To group students based on either accurate or fluent response measures, the multiple baselines were re-arranged at this point in the study. Table 1 shows the accuracy and fluency performance for all six participants. For Travis, John, Ryan, and Matt, accuracy was identified as the primary dependent variable because their accuracy remained at zero during cue and reward baseline probes during the first treatment phase (skip-counting). For Beth and Kristin, fluency was identified as the primary dependent variable because their accuracy was elevated but their fluency did not show elevation during cue and reward baseline probes during the first treatment phase (skip-counting).

Table 1 Mean percentage of accurate and fluent scores during treatment phase

Brief Assessment (Phase 3)

The assessment procedures led to a hypothesis about which generalization procedure would produce the greatest degree of generalization. First, students received a probe of the reward generalization facts with the non-highlighted number chart present. Researchers informed students of a goal for performance, based on their average baseline performance of the reward probes. For example, if students had an average of 3 DC on the baseline probes, their goal for the hypothesis probe would be 4 DC. If students beat their goal, they received a choice of novelty pencil from the pencil bag. Then, the students received another probe of the cue generalization facts with a highlighted number chart. Researchers asked the students to complete the worksheet without any explanation of the number chart or the highlights. If a student’s performance increased with the presentation of the goal setting and reward, then it was hypothesized that the consequent-based procedure would produce greater effects in the alternating treatment phase. If a student’s performance increased with the presence of the highlighted number chart, it was hypothesized that the antecedent-based procedure would produce the greatest gains in the alternating treatment phase.

If students did not show clear differentiation of performance between the skills, the generalization hypothesis probe conditions were each repeated two more times, and the strategy that produced the higher level of performance on at least two of the trials was hypothesized to be the most appropriate generalization treatment for that student. If a student’s performance did not increase on either probe for three trials during this phase, researchers added an additional verbal prompt of “use the number chart to help you solve these problems” to the cueing strategy instructions.

Extended Analysis of Intervention Strategies (Phase 4)

The alternating treatment design included implementation of the consequent-based reward procedure and the antecedent-based cueing strategy, with each session on a different school day. The order of the cue and reward days was counterbalanced across students. On the reward day, students received probes of the reward facts with a non-highlighted number chart. The goal was written at the top of each page, and students received the same sticker chart and self-graphing procedures from the treatment phase. Researchers scored the probes in front of the students after completion and provided the students feedback on their performance, and they marked their score on the graph. On the antecedent days, students received a probe of the facts assigned to the cueing strategy with a highlighted number chart. The researcher instructed the students that they did not have a goal to beat on these days, but they needed to do their best. Researchers did not score the cueing probes in front of the students or provide the students feedback about their performance.

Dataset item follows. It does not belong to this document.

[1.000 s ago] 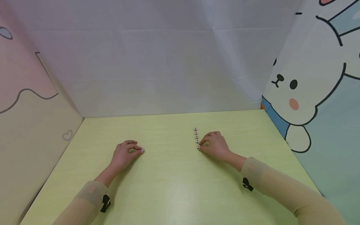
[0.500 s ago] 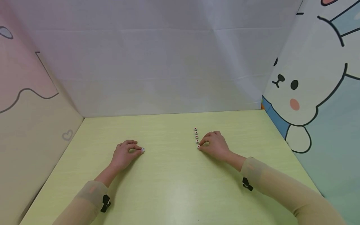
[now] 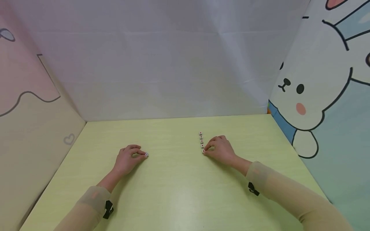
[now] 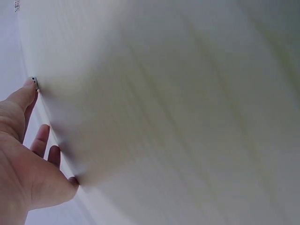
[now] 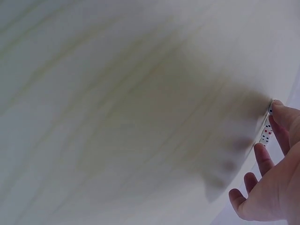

During the extended analysis, the original treatment probes were administered intermittently with a highlighted number chart present to ensure maintenance of these facts. The goal for the extended analysis phase was for each student to display stable, upward trending data with at least two scores above the goal for the intervention strategy indicated as most effective during the assessment.

Verification of Effective Generalization Strategy (Phase 5)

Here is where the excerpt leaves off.